The ACLU report alleges that ICE detention medical staff provided incomplete, inappropriate or delayed treatment and medication.

In 79% of the 52 death cases reviewed, ICE detention medical staff provided treatment that did not meet evidence-based medical standards, was inadequate to resolve the medical problem, or was unreasonably delayed.

The investigation also indicates that medical staff also failed to properly administer the necessary medication and prescribed contraindicated drugs.

Stories of the victims

• Emigdio Abel Reyes Clemente Reyes Clemente died of undiagnosed and untreated bacterial pneumonia in 2019 after medical staff at the Florence Service Processing Center in Arizona assumed, without testing, that he had influenza. The detention center never prescribed antibiotics, provided oxygen or took a chest X-ray. Reyes Clemente died in a solitary confinement cell in medical isolation. He died from complications of heart disease, diabetes and cirrhosis of the liver.

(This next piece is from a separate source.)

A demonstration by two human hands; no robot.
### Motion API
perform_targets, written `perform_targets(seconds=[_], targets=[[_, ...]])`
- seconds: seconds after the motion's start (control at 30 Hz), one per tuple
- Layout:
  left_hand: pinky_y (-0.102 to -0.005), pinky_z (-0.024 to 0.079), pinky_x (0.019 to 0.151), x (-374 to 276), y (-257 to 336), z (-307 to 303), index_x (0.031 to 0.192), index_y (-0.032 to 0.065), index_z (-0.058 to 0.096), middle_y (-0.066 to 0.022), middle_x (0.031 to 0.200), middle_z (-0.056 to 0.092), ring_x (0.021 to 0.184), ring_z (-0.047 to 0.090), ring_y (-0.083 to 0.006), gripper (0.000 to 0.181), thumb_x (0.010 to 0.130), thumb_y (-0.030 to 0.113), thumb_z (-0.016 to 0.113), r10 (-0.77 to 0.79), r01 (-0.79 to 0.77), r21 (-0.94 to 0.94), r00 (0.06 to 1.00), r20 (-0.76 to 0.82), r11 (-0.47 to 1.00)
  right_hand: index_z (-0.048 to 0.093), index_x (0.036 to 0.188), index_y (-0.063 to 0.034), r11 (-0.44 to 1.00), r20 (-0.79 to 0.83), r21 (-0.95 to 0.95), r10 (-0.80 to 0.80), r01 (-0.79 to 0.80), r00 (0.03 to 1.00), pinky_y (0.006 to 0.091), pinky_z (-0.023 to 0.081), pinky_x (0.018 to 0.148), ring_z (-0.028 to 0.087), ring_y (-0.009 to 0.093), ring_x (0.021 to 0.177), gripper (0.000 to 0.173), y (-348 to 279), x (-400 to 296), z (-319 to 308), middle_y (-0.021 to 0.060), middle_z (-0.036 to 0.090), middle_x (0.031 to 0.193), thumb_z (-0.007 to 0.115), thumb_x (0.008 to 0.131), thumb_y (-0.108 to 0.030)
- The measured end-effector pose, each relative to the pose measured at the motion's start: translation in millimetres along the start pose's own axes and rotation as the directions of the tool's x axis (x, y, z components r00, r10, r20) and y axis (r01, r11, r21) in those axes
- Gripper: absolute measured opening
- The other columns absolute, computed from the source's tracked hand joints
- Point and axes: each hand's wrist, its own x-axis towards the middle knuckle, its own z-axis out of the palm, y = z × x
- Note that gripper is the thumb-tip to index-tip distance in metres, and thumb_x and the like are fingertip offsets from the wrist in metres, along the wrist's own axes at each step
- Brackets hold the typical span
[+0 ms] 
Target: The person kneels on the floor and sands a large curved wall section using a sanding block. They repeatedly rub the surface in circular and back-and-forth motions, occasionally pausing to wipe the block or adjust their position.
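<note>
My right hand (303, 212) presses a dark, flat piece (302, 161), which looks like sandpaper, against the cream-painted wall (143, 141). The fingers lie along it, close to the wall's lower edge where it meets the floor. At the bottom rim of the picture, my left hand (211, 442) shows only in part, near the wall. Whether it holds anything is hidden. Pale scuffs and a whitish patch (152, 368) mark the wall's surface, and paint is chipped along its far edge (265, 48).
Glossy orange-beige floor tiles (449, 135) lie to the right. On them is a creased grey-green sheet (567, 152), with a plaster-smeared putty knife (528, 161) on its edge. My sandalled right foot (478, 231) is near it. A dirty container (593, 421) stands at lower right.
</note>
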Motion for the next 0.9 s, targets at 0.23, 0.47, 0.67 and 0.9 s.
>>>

• Carlos Mejia-Bonilla Mejia Bonilla had difficulty receiving prescribed medications for cirrhosis while detained at the Hudson County Department of Corrections and Rehabilitation in New Jersey. Ultimately, the facility’s careless approach to medication management may have proved fatal. Mejia Bonilla died of gastrointestinal bleeding four days after the detention center prescribed him naproxen, which is contraindicated for patients with cirrhosis.

• Wilfredo Padron died of a heart attack at the Monroe County Detention Center in Florida after medical staff at the detention center repeatedly failed to perform an electrocardiogram test or refer him to a doctor when he complained of chest pain and high blood pressure.

• Ephraim of the Rose deteriorated for weeks and eventually committed suicide at Stewart Detention Center in Georgia after medical staff failed to ensure he received the antipsychotic medications prescribed to treat his schizophrenia. After he killed himself, nursing staff falsely recorded the administration of psychiatric medication.